Powell and Market, Techau Tavern at left, c. 1910.

Photo: Private collection


Portola Louvre at Powell and Ellis, c. 1910.

Photo: Private collection


Known as the Coronado Bar, it sat on the northwest corner of Ellis and Powell in this August 23, 1899 photo.

Photo: Online Archive of California I0049816A

Techau Tavern stood on the site of the present bank at the southwest corner of Powell and Eddy; the Portola Louvre, across the street. Around the corner at 35 Ellis Street was the Heidleberg Inn, and at 168 O’Farrell, the famous old Tait-Zinkand cabaret, across from the Orpheum Theater where vaudeville was born.
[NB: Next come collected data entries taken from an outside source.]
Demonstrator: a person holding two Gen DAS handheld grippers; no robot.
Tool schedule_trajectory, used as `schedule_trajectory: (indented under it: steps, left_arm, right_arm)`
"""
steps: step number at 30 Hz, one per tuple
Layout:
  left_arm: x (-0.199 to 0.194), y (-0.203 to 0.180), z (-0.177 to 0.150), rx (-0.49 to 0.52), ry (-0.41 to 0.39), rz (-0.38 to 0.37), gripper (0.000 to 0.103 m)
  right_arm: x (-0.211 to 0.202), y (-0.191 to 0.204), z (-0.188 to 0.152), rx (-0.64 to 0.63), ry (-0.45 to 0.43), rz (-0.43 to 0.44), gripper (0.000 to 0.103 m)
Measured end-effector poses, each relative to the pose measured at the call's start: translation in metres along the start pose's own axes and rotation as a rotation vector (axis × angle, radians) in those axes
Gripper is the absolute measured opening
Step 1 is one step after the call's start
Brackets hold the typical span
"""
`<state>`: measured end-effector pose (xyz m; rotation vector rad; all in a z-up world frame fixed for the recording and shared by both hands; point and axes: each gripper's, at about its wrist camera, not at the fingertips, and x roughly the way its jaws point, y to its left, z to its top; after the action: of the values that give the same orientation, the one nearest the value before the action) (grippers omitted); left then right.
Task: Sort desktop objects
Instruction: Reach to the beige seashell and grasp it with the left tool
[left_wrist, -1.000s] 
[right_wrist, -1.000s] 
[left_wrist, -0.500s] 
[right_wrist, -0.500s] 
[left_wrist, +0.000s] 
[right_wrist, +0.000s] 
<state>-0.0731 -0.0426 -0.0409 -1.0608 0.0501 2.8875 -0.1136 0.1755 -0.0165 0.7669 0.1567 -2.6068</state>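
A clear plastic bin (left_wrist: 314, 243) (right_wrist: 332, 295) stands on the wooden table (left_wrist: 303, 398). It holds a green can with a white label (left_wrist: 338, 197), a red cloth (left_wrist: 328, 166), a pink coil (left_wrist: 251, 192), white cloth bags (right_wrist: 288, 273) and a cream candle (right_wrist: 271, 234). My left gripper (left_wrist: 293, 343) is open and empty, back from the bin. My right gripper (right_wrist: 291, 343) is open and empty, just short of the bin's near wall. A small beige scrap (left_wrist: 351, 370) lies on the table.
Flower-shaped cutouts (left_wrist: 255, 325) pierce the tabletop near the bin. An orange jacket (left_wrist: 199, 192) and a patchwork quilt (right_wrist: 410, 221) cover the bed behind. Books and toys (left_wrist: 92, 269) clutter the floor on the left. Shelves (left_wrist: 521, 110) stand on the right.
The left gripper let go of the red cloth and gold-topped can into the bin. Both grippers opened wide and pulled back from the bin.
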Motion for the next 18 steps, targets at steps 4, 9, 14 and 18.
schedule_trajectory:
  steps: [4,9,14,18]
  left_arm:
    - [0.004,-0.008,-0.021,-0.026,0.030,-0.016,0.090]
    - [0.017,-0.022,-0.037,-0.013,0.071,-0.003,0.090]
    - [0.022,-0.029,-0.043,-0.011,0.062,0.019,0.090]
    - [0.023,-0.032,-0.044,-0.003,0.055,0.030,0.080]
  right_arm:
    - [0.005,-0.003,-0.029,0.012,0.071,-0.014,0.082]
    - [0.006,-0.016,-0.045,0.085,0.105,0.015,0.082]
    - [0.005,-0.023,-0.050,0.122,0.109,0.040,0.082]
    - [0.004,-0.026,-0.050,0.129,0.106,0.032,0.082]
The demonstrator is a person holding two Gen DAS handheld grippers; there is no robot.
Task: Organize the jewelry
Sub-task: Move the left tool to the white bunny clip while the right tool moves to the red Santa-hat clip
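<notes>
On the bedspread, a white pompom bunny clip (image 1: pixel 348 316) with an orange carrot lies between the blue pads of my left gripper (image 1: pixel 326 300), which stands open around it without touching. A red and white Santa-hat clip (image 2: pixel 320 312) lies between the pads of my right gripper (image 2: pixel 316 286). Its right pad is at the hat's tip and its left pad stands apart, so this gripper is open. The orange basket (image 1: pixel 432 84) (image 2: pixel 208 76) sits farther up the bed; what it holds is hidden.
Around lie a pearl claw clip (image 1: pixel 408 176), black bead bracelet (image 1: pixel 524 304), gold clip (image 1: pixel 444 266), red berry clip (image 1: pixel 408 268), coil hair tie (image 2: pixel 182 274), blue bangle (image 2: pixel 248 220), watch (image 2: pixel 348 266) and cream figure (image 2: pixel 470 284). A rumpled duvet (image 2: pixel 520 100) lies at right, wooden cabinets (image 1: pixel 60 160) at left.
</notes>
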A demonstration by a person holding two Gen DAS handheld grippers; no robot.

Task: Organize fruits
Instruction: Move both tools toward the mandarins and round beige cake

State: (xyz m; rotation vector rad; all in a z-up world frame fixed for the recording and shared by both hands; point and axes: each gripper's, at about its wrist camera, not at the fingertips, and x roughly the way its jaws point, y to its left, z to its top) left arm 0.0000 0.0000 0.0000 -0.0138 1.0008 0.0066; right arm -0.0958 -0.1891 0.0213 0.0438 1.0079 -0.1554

Orpheum Theater were vaudeville was born on O'Farrell Street, c. 1910.

Photo: Private collection

Fabulous Tessie Wall kept her red plush and gilt bagnio on the southwest corner of Powell and O’Farrell—Tessie Wall, who reigned before Prohibition as “Queen of the Tenderloin,” whose answer to her husband, gambler Frank Daroux, when he asked her to move to a suburban home in San Mateo is still quoted: “San Mateo! Why I’d rather be an electric light pole on Powell Stret than own all of the county.” Mason Street, one block west of Powell, was the “White Way,” sparkling with the lights of Kelly’s place, Jimmy Stacks’ cabaret, the later Poodle Dog, and Billy Lyons’ saloon, “the Bucket of Blood.”


Union Square Vaudeville Theater, c. 1919.